WHEAT joined with the Salt River Pima-Maricopa Indian Community (SRPMIC) to help begin personal gardens for senior adults. The Community had long had a garden, but few planted or harvested on it and the seeds distributed didn’t seem to be growing on anyone’s property. WHEAT has had much success with its School Garden to Home program with young students, and thought to employ these same principles.
Through the process, the Garden Tech for the community, taught WHEAT and our team so much more. While we shared our outreach, he shared his deep knowledge of the O’odham way of life through storytelling, nature and growing seeds. He taught us the important role that seeds and plants play in not only healing, but in our survival as a people, having a genuine, conscious reconnection to nature helps grow a better understanding of the world around us.

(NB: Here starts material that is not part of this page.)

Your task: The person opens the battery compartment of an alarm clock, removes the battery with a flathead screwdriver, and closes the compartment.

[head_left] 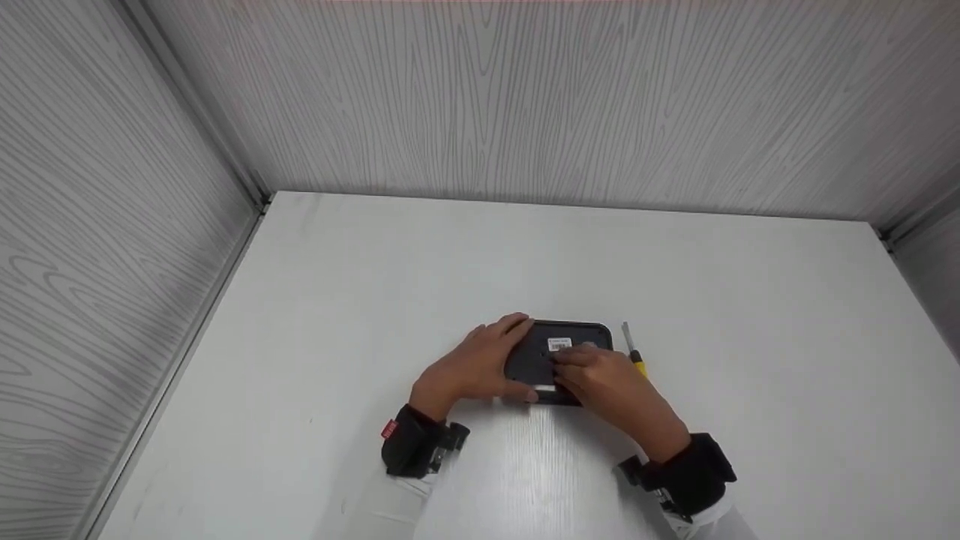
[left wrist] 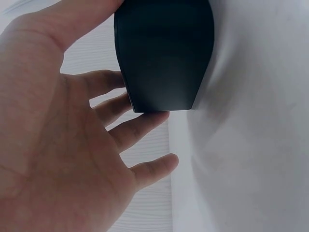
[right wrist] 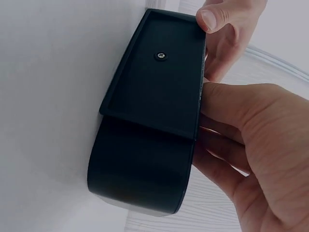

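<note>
A black plastic device (head_left: 529,364) lies on the table, its flat face with a white barcode label (head_left: 559,344) turned up. My left hand (head_left: 487,364) grips its left end, thumb along the near edge and fingers at the far edge. The right hand (head_left: 600,375) rests bent fingers on the upper face, just below the label. In the right wrist view its thumb and fingers meet that face; I cannot tell whether they pinch anything. A small screw (right wrist: 161,55) shows in the near side. Just right of the device lies a screwdriver (head_left: 638,364), its handle yellow and black, partly hidden by the right hand.
The white table (head_left: 360,285) meets a grey wood-grain panel (head_left: 480,97) at the back. Another panel (head_left: 97,225) stands along the left side, and a third at the right edge. Black straps with small cameras (head_left: 420,442) sit on both wrists.
</note>
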A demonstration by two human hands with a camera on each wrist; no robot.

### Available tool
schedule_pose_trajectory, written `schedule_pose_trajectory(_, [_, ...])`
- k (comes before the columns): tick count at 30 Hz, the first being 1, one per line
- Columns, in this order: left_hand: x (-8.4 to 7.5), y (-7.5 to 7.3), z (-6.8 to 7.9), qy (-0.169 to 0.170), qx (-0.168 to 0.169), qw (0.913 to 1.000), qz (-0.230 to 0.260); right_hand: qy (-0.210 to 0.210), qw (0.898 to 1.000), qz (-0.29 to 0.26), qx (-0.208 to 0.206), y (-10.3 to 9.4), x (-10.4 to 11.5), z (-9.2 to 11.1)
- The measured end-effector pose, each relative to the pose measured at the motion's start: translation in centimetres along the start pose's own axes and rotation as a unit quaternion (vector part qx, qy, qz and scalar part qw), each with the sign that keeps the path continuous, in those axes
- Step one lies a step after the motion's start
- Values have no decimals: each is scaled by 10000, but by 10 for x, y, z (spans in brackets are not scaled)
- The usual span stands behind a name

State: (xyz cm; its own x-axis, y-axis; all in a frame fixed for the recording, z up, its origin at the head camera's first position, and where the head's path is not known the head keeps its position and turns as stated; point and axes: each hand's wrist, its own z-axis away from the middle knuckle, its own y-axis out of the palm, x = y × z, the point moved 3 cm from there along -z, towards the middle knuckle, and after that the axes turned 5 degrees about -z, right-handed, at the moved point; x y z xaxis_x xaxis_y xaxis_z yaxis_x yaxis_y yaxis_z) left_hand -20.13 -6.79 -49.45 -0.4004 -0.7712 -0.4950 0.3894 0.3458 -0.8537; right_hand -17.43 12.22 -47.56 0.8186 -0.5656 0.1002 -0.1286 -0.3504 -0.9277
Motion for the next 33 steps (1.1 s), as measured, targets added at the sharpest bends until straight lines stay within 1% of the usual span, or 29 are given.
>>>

“Anybody can go to the store and buy organic vegetables and save the seeds, and there is nothing wrong with that. But the major benefit and difference in connecting to your Community’s seeds, are all the teachings you will receive from those cultivated plants. The plants you harvest from the desert, the wild ones, working with those plants and getting out in the heat, doing labor as you’re quietly picking, you will hear birds, the wind, and it’s all healing and medicine,” the Garden Tech told us. Lessons learned!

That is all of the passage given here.